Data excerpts
+ + + + + + +

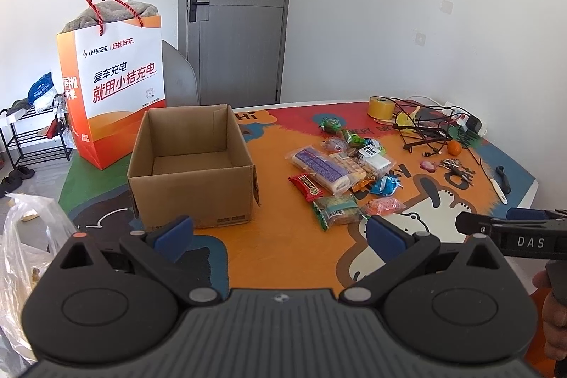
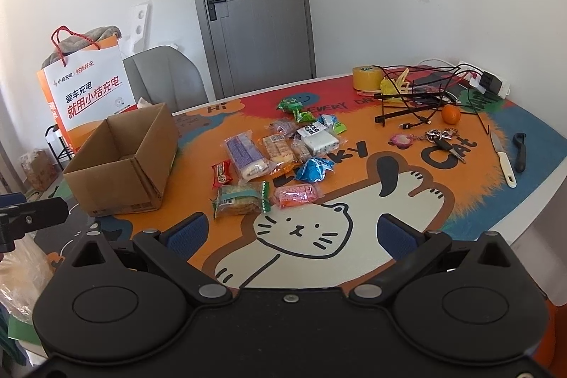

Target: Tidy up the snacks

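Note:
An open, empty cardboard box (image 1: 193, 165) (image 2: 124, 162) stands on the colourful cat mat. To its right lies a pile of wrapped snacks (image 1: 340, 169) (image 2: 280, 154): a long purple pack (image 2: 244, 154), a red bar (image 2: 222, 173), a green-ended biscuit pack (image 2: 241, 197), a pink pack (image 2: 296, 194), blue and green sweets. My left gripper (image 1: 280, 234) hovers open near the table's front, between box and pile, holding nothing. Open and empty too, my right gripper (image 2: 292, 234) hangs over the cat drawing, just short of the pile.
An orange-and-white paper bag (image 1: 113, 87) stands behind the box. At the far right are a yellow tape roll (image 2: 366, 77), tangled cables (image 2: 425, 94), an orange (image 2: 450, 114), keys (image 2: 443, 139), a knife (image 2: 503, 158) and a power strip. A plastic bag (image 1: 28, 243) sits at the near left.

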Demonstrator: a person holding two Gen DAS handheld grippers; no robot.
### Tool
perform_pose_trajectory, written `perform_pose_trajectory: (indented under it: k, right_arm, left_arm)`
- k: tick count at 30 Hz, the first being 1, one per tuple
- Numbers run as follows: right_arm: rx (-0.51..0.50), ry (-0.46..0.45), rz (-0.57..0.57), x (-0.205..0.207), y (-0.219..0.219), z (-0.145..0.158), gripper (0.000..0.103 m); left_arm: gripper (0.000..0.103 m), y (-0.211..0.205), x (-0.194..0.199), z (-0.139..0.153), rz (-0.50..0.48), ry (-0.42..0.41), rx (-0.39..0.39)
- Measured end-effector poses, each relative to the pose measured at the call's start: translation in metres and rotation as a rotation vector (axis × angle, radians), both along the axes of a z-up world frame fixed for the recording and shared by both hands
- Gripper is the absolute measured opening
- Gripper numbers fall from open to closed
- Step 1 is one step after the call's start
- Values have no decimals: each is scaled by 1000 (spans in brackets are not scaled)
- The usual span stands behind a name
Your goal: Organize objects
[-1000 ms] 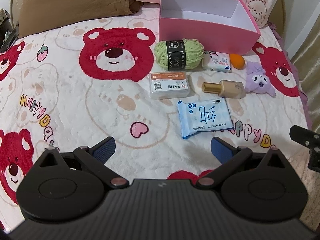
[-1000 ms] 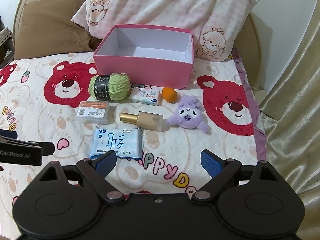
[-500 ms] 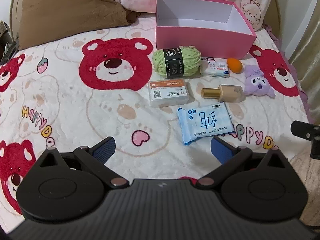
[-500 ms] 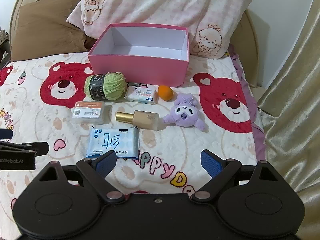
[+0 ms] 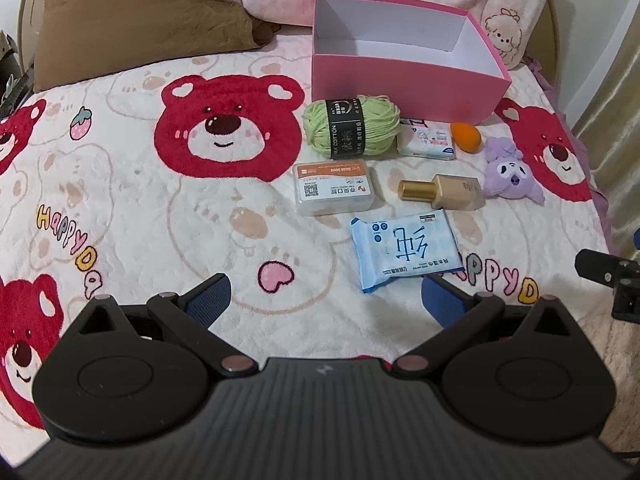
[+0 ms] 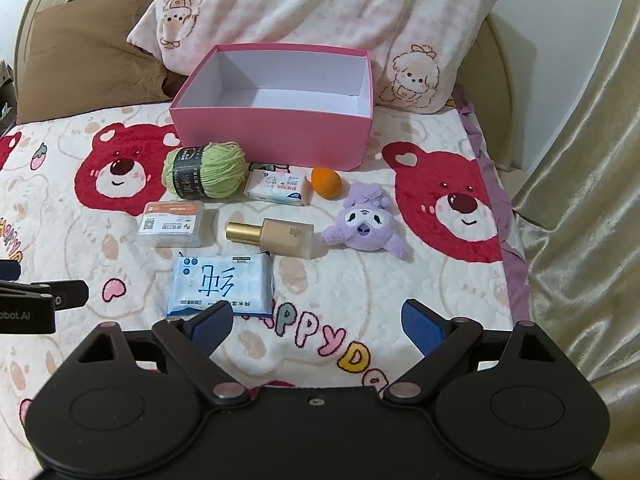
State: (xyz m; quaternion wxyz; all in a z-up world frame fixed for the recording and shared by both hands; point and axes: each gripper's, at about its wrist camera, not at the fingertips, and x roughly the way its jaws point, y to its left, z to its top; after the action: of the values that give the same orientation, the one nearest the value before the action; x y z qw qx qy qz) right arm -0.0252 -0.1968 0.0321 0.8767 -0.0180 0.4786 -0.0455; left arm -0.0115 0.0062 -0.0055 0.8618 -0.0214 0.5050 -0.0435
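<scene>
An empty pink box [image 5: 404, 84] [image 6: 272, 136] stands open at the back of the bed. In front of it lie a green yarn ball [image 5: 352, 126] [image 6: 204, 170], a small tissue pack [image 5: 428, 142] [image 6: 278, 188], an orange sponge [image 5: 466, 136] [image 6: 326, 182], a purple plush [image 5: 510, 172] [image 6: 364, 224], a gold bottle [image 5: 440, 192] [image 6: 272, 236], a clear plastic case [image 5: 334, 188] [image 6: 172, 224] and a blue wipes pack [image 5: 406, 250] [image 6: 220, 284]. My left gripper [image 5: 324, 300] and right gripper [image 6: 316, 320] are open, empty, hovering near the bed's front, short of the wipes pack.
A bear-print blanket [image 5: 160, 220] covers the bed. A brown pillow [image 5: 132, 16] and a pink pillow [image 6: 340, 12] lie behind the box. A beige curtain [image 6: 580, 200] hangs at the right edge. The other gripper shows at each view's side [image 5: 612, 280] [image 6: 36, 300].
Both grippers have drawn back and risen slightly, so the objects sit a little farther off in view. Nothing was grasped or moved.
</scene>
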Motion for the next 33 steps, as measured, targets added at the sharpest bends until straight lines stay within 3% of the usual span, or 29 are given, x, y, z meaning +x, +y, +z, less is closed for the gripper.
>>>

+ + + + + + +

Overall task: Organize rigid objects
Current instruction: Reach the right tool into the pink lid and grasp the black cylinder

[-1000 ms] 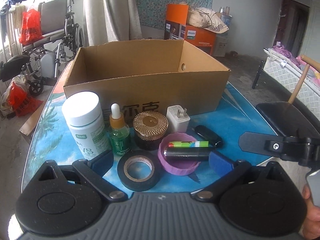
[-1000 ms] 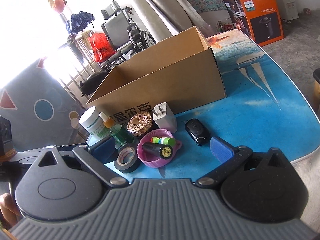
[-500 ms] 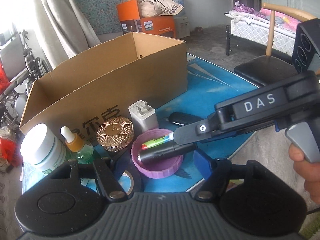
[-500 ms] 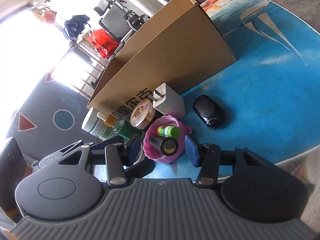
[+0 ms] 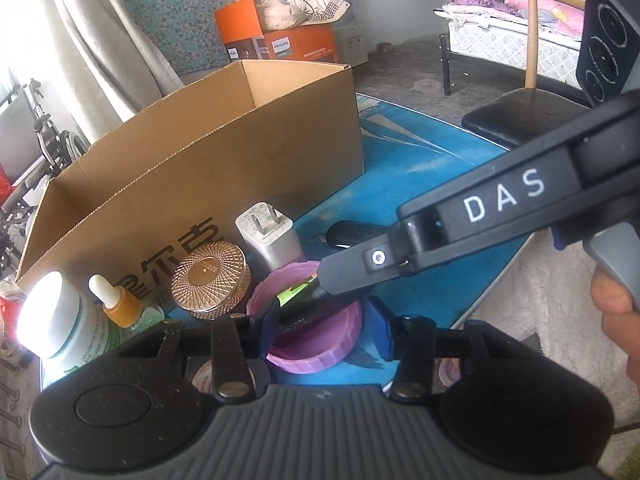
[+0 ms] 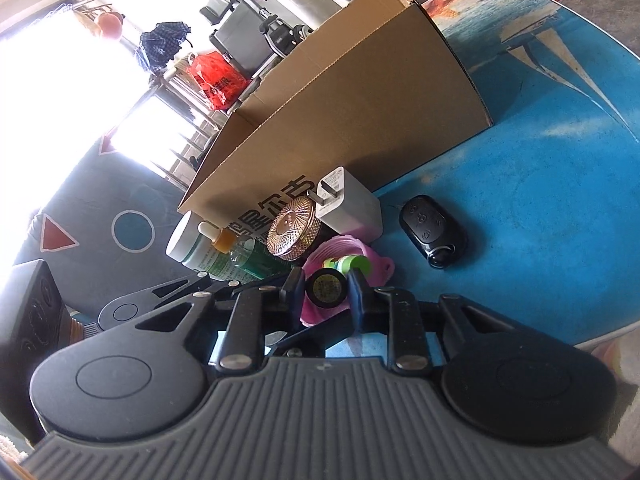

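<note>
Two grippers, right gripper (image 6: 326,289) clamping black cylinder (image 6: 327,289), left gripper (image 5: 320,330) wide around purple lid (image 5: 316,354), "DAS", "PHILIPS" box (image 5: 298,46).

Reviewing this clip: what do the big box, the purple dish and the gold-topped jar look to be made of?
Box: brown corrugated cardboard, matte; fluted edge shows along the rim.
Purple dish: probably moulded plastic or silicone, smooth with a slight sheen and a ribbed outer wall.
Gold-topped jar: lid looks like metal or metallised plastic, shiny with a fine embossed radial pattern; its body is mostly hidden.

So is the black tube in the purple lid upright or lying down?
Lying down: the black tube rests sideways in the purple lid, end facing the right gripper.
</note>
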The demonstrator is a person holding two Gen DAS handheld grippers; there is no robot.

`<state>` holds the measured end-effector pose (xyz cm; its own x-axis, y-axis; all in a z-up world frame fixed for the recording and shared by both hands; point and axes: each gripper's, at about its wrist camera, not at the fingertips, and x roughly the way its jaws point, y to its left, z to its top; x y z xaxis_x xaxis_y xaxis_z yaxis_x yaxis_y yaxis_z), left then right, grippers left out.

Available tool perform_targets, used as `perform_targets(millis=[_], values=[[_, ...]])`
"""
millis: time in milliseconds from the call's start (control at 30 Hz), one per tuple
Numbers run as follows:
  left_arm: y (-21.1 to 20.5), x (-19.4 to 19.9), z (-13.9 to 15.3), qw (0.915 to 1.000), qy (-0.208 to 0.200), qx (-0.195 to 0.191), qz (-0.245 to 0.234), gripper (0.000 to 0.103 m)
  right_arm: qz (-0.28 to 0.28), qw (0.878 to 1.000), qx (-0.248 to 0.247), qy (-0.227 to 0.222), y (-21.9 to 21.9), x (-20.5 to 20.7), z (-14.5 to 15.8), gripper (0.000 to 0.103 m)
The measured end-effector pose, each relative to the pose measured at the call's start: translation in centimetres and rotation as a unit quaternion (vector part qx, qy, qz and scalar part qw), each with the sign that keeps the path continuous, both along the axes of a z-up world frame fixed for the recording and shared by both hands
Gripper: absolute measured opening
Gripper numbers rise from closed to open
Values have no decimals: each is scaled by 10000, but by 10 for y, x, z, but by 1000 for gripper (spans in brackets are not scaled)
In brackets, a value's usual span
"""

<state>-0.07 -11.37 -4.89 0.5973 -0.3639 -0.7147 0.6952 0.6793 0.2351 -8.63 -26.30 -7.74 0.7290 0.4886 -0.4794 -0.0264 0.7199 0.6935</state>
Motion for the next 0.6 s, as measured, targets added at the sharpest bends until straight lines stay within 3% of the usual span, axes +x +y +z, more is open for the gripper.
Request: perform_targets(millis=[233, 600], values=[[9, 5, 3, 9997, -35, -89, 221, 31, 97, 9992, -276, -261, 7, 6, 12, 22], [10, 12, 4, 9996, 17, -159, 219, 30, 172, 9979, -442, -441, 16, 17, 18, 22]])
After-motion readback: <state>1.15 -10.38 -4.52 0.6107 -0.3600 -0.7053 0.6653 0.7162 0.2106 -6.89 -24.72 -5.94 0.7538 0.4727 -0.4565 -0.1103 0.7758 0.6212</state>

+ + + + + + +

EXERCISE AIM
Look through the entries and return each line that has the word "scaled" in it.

WRITTEN RESPONSE
- Values have no decimals: each is scaled by 1000 (spans in brackets are not scaled)
Values have no decimals: each is scaled by 10000, but by 10 for y, x, z, but by 1000 for gripper (spans in brackets are not scaled)

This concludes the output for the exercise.